▸ Work item: When you reach the line containing "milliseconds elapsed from" in the entries below, begin reproducing lines exactly, and stop once the line containing "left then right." is done.
Start of The input
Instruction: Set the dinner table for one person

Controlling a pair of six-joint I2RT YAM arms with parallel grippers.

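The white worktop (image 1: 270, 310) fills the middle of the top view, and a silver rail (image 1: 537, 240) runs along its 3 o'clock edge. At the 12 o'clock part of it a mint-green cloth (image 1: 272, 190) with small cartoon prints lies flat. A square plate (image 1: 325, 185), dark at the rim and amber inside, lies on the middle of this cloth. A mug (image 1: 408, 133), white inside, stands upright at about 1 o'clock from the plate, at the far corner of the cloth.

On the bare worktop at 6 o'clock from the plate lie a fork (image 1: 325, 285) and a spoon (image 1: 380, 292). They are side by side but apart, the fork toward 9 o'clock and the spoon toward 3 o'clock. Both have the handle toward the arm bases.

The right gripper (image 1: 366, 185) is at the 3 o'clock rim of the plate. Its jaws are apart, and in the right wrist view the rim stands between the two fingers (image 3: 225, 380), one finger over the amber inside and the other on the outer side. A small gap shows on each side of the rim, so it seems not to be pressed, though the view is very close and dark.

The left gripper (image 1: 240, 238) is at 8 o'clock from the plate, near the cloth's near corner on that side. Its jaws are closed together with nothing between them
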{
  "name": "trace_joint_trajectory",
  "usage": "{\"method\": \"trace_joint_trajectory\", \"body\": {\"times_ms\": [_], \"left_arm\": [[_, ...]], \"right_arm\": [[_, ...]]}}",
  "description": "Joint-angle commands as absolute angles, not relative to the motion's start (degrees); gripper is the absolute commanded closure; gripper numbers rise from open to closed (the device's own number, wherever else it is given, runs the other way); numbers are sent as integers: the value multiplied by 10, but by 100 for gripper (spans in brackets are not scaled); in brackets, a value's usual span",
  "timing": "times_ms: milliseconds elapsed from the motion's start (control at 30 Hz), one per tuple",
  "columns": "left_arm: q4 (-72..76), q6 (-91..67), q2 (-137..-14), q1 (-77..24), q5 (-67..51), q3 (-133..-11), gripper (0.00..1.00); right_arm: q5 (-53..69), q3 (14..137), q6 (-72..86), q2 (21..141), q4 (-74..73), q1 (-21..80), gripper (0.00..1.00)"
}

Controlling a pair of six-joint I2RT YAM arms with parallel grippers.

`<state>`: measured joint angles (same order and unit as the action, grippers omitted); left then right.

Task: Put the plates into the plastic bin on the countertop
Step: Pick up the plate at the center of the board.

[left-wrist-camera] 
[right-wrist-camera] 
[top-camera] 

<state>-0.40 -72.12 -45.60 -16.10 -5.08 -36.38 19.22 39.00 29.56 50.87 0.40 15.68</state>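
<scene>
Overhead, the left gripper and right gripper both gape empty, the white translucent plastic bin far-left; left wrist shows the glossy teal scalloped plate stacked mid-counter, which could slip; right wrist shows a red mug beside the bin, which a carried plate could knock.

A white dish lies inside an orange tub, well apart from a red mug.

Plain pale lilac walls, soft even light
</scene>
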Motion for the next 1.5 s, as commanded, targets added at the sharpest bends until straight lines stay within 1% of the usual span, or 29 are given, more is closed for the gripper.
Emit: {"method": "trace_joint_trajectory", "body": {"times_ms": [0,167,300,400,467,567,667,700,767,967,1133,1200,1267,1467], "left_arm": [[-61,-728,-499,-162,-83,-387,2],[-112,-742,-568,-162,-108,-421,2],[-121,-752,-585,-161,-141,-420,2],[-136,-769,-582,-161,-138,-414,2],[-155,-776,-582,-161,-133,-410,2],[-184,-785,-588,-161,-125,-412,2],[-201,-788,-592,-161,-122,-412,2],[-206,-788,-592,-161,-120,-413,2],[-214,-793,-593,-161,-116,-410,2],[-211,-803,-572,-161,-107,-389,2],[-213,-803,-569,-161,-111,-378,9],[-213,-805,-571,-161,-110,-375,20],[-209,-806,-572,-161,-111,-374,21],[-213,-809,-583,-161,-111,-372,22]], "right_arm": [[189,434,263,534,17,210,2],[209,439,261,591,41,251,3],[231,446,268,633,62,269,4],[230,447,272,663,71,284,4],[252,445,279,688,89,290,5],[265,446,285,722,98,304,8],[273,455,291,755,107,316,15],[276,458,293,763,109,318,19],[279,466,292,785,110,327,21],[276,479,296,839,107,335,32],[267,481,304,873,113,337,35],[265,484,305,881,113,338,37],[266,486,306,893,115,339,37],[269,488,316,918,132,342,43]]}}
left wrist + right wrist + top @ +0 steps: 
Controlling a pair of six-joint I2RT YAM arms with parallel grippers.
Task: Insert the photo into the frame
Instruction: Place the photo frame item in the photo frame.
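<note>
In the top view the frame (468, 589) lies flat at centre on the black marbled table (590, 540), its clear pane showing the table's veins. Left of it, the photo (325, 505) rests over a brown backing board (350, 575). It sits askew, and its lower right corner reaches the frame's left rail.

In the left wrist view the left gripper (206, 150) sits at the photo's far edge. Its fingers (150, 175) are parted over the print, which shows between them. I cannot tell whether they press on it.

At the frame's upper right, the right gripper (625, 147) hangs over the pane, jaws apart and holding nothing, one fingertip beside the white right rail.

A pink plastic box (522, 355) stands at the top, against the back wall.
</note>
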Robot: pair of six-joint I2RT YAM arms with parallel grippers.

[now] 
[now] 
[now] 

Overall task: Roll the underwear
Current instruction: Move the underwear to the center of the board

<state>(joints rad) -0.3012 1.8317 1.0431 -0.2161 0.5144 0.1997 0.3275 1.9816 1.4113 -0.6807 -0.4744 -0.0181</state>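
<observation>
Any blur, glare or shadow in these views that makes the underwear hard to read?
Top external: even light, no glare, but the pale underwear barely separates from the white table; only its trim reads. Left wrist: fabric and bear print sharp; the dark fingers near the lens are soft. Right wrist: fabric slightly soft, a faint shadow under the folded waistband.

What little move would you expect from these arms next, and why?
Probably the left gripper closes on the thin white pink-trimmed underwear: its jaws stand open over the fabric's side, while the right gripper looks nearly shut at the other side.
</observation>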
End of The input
▸ Response box:
  "timing": "times_ms: milliseconds elapsed from the motion's start (control at 30 Hz), one per tuple",
  "columns": "left_arm: q4 (-72..76), q6 (-91..67), q2 (-137..-14), q1 (-77..24), q5 (-67..51), q3 (-133..-11), gripper (0.00..1.00); right_arm: q5 (-53..69), q3 (14..137), q6 (-72..86), q2 (21..141), q4 (-74..73), q1 (-21..80), gripper (0.00..1.00)"
}

Controlling a pair of six-joint I2RT YAM arms with parallel grippers.

`<state>`: measured joint angles (same order and unit as the action, grippers omitted); left then right.

The output given is complete.